Als sie erschrocken aufschrie, lachte er sie lauthals aus. Völlig verdattert stand sie da und sah ihn unschlüssig an. „Zieh deine Jacke an! Zeit für eine Schneeballschlacht.“
Das war ihr Zeichen, wieder übers ganze Gesicht zu strahlen. Sie würde den Nachmittag nicht allein oben in ihrem Zimmer verbringen müssen. Schnell zog sie ihre Jacke vom Hacken an der Garderobe, schlüpfte hinein und stürzte sich dann mitten in eine kalte und lustige Schneeballschlacht.

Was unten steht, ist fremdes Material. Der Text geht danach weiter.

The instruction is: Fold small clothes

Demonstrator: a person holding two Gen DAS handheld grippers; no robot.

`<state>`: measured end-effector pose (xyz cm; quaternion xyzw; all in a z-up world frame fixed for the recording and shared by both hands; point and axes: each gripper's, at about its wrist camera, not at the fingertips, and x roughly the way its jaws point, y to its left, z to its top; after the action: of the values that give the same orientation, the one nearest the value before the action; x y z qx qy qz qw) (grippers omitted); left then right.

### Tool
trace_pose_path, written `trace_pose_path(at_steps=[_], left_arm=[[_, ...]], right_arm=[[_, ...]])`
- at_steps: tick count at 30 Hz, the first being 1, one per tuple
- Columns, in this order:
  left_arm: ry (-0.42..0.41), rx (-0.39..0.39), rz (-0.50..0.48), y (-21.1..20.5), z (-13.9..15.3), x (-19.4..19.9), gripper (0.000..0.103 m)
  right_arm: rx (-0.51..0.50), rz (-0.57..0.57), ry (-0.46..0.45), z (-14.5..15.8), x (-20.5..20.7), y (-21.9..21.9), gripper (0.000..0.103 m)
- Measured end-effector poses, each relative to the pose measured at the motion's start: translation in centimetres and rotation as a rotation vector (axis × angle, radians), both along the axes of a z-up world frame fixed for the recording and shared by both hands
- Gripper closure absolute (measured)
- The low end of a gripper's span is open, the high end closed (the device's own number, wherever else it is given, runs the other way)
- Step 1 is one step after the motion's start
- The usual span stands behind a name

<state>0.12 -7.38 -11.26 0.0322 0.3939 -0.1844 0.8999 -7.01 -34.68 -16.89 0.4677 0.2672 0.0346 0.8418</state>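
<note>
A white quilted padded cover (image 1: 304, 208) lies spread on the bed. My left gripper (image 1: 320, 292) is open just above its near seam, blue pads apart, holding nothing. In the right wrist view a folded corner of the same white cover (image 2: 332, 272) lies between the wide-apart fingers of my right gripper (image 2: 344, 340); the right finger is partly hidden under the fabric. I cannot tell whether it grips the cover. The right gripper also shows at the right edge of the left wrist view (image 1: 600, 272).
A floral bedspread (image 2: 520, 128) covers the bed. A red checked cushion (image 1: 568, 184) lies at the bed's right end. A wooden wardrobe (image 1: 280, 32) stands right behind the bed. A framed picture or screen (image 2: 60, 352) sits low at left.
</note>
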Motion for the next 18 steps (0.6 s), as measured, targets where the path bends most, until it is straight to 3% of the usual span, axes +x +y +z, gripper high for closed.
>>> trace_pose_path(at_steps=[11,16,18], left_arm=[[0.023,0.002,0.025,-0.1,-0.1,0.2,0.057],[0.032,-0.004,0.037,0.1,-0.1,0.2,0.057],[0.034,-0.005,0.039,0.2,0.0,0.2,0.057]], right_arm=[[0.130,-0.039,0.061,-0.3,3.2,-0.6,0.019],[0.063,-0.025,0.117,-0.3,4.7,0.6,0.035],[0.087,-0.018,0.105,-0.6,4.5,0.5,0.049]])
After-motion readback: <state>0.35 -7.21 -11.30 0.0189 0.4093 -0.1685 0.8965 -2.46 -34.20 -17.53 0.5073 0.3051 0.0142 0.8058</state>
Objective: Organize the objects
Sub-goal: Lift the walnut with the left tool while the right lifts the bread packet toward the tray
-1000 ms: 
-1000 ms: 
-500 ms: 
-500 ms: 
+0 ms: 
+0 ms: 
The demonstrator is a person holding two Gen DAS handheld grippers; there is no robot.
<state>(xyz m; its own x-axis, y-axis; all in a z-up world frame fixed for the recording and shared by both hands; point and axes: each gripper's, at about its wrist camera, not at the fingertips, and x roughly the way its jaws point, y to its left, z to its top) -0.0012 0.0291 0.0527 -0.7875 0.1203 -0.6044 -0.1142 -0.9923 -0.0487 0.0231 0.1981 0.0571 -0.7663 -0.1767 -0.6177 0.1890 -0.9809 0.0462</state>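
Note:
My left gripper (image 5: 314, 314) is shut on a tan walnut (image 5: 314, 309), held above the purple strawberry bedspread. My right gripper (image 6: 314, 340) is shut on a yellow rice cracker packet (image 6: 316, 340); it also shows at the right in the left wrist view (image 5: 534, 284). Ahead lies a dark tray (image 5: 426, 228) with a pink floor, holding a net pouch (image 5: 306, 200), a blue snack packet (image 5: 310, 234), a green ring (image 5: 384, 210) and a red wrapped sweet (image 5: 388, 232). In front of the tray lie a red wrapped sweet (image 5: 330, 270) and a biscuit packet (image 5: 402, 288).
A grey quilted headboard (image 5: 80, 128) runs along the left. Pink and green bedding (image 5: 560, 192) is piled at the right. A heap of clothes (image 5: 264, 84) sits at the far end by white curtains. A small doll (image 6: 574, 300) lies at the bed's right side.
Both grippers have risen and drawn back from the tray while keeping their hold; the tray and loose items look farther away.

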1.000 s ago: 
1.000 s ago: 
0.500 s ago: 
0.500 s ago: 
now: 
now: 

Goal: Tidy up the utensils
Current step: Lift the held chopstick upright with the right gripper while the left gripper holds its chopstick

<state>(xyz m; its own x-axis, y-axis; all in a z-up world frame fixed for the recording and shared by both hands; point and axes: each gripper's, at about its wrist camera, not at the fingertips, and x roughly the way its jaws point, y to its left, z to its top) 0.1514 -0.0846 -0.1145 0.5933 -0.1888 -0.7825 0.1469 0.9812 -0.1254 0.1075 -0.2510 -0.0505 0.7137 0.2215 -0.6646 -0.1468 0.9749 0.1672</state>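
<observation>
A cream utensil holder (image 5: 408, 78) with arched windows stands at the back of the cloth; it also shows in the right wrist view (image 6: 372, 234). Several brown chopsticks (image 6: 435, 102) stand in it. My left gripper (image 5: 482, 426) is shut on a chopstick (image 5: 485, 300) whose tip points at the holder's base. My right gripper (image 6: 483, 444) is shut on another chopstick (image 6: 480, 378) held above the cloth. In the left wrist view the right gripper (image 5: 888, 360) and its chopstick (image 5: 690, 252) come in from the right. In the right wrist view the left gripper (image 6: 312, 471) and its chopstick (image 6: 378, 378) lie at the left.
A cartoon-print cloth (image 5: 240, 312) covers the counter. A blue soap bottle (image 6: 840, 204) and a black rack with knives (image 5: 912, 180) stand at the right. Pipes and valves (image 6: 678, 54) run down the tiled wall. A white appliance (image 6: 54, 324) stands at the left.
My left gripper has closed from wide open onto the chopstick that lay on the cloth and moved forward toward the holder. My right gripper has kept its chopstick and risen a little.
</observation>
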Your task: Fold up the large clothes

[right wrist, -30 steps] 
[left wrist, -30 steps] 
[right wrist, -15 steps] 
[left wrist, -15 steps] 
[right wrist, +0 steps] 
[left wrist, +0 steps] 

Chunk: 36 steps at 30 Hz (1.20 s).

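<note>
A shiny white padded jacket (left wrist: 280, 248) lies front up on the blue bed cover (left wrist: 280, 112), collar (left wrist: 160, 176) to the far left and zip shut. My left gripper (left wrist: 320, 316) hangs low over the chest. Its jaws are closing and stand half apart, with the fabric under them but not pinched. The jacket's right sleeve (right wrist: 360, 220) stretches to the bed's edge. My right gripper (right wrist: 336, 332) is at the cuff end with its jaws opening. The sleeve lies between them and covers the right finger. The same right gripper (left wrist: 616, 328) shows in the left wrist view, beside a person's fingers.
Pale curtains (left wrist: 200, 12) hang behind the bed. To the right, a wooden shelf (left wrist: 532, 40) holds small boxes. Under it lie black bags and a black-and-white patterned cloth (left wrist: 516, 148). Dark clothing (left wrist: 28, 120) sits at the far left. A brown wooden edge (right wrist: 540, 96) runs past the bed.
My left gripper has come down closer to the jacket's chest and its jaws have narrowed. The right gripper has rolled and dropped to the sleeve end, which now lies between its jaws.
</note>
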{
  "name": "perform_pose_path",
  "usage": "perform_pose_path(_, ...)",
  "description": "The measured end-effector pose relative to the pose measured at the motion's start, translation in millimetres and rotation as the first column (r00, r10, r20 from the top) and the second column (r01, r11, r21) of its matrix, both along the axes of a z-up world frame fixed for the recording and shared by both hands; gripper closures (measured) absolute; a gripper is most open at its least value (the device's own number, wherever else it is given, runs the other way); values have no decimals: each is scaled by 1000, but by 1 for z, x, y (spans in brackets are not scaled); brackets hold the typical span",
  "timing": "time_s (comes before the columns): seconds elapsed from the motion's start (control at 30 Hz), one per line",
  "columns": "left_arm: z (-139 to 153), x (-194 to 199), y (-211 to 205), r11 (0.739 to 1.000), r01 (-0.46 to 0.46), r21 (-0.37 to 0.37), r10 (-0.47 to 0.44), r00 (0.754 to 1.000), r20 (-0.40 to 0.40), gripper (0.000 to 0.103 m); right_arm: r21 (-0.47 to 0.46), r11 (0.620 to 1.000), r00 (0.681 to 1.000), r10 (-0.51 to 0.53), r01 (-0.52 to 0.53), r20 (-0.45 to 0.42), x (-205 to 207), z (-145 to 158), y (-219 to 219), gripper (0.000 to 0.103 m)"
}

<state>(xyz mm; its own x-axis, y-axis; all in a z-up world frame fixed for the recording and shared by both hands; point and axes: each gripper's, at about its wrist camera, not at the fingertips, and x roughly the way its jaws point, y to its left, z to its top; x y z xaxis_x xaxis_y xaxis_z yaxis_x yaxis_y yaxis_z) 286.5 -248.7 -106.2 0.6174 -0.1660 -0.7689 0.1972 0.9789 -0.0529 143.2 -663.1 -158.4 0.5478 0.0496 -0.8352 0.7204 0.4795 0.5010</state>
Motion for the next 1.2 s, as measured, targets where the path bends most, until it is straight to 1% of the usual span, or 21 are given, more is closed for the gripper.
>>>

Katrin sah zuerst ihrer Tochter ins Gesicht und dann Jonas. Sie konnte nicht ausdrücken, wie dankbar sie war, dass sie einander hatten. Sie konnte sich noch gut an den Tag erinnern, als sie die beiden das erste Mal zusammen gesehen hatte, das musste jetzt bereits dreizehn Jahre her sein.
Damals hatte allerdings kein Schnee gelegen. Der Tag hatte in der Schwebe zwischen Frühling und Sommer gehangen. Sie hatte Jillian zum Spielen rausgeschickt, weil sie an diesem Tag wieder besonders aufgedreht gewesen ist. Sie hatte einen Kuchen für Tims Geburtstagsfeier backen wollen, aber immer war Jillian in die Küche gekommen, ganz schlechtgelaunt vor lauter Langeweile.
Schmollend war sie dem Rat ihrer Mutter gefolgt, sich draußen etwas zum Spielen zu suchen. Als Katrin dann, wie heute, aus dem Küchenfenster geschaut hatte, um nach ihrer Tochter zu sehen, lagen sie und Jonas nebeneinander unter dem großen Kirschbaum. Duzende Blütenblätter waren durch die Luft gewirbelt. Dieses Bild würde sie niemals vergessen. Auf sie hatte alles so magisch gewirkt, wie der Beginn eines wundervollen Märchens.